According to the Sysdig 2021 Container Security and Usage Report, container security is a growing concern for many organizations. However, there are still some gaps. Container image scanning and privileged containers are two of the most crucial aspects.
Podman rootless containers (see Running rootless Podman as a non-root user and Rootless containers with Podman: The basics) and OpenShift Container Platform both implement the principle of least privilege by default, which helps administrators to enforce security best practices. Red Hat quay.io and Red Hat quay container registry offerings help administrators and developers incorporate image vulnerability scanning into their CI/CD pipelines.
[ You might also enjoy reading: Improved systemd integration with Podman 2.0 ]
Red Hat manages quay.io, a hosted public container registry. Individuals or enterprises can use the registry for storing and sharing container images (within an organization or to the general public). Red Hat Universal Base Images (UBI) are based on RHEL and offer a way to build and share your application images freely.

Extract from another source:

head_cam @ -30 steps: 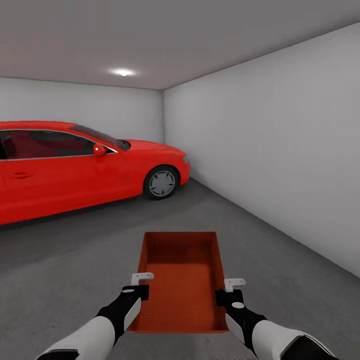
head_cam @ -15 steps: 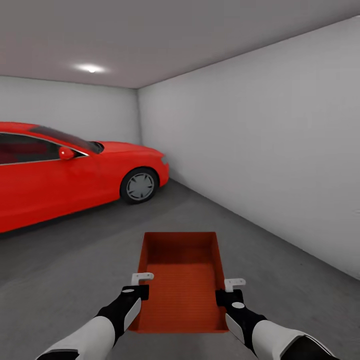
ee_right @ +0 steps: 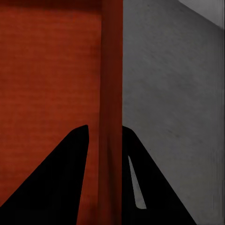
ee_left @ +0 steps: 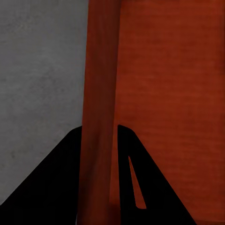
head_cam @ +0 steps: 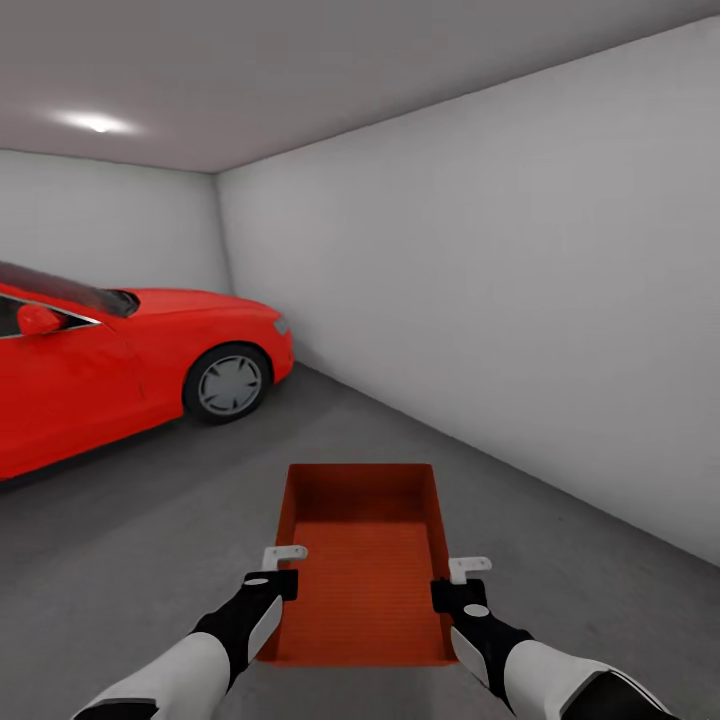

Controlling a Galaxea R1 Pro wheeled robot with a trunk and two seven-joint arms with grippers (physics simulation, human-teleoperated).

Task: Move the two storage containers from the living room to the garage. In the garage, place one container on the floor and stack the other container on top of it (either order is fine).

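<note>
One container: your orange-red storage container (head_cam: 362, 560) is held out in front of you, open top up, level, above the floor (head_cam: 150, 540) of the garage.
Left hand: your left hand (head_cam: 281, 570) is clamped on the container's left wall near its near end; in the left wrist view the two dark fingers (ee_left: 56, 183) sit one on each side of the wall (ee_left: 96, 93), pressed against it.
Right hand: your right hand (head_cam: 455, 583) grips the right wall in the same way; in the right wrist view the fingers (ee_right: 56, 178) straddle the wall (ee_right: 111, 70), one inside the bin and one outside.
Container inside: you can see the flat ribbed bottom, and nothing lies in it.
Floor: dark grey mottled concrete spreads under and around the container; you see it past the outer side of each wall in both wrist views.
Car: a red car (head_cam: 120, 370) stands at your left, well apart from the container, its front wheel (head_cam: 228, 384) and bonnet towards the far corner.
Walls: a plain pale grey wall (head_cam: 520, 300) runs along your right and meets the back wall behind the car.
Ceiling: one round lamp (head_cam: 97, 123) glows at the upper left.
</note>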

The registry has a built-in security scanner that checks the images for vulnerabilities, provides details about the packages in the image, and identifies the vulnerabilities with their associated fixes. It organizes the vulnerabilities into Low, Medium, and High severity categories. It also provides metadata like the CVE number and a link to the errata related to the vulnerabilities. As container images age, new CVEs are discovered, so for this article, we'll take a look at an older version of UBI. For example, at the time of writing this article, one of the specific builds of ubi8 (8.2-299) has the following output highlighting 178 packages (10 packages with High impact) and 38 vulnerabilities (10 High).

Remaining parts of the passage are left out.